List the lines of this listing that hold the word "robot".

########

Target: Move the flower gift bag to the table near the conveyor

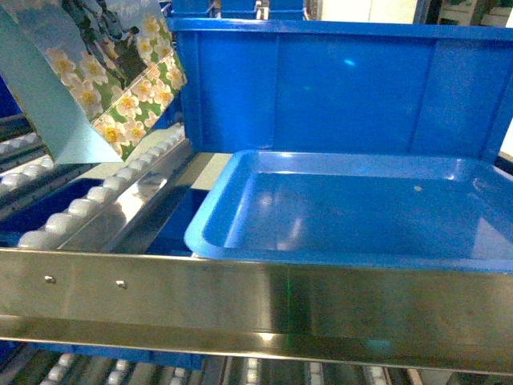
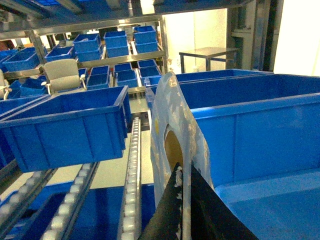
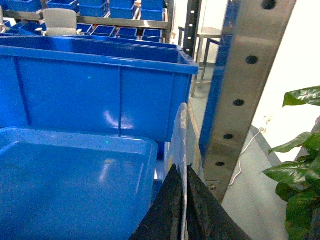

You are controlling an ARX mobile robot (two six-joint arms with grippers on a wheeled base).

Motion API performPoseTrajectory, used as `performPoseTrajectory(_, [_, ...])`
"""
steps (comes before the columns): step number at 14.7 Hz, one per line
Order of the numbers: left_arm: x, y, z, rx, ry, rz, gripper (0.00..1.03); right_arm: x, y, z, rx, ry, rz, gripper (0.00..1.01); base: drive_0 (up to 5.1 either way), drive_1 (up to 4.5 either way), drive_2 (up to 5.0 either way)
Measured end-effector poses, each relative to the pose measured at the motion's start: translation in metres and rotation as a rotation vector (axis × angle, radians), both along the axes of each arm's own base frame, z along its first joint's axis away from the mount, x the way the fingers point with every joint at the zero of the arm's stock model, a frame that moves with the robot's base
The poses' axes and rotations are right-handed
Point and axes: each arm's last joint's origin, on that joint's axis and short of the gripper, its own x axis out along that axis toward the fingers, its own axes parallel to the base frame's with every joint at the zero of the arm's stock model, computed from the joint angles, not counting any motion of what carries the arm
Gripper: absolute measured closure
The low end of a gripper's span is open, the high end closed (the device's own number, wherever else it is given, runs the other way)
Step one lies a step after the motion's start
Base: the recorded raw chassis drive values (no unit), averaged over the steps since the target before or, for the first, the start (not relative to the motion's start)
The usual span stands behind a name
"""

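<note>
Flower gift bag (image 1: 96,80) is hanging tilted at the upper left of the head view, above the conveyor (image 1: 88,204) — white rollers sloping between shiny steel rails, a broad steel rail (image 1: 256,309) crossing the foreground. The bag is sitting off the rollers, its pale blue side facing the camera, daisy print on the front. Left gripper (image 2: 182,200) is pinching the bag's edge between its dark fingers, jaws closed on it. Right gripper (image 3: 181,200) is likewise clamping a thin pale sheet edge (image 3: 181,135) — what it belongs to, I cannot tell. A shallow blue tray (image 1: 361,208) is resting beside the rollers, a deep blue bin (image 1: 337,88) behind it. Farther racks are holding more blue bins (image 2: 107,45); a dark table (image 2: 207,52) is standing near a bright doorway, and a leafy plant (image 3: 300,160) by the steel upright (image 3: 240,95).
</note>
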Motion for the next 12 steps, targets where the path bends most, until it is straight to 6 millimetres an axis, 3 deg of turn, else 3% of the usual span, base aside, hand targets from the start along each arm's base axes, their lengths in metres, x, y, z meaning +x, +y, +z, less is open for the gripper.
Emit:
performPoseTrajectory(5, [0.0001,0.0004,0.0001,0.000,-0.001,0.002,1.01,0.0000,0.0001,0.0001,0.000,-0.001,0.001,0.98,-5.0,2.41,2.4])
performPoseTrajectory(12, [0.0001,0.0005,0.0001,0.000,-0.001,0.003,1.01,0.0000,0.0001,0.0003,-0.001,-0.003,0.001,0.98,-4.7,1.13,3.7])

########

__ANSWER TO THIS PROBLEM__:
You are controlling an ARX mobile robot (two six-joint arms with grippers on a wheeled base).
Measured end-effector poses, each relative to the pose measured at the motion's start: translation in metres and rotation as a rotation vector (axis × angle, radians), both along the axes of each arm's own base frame, z along its first joint's axis away from the mount, x the way the fingers point with every joint at the zero of the arm's stock model, a frame that moves with the robot's base

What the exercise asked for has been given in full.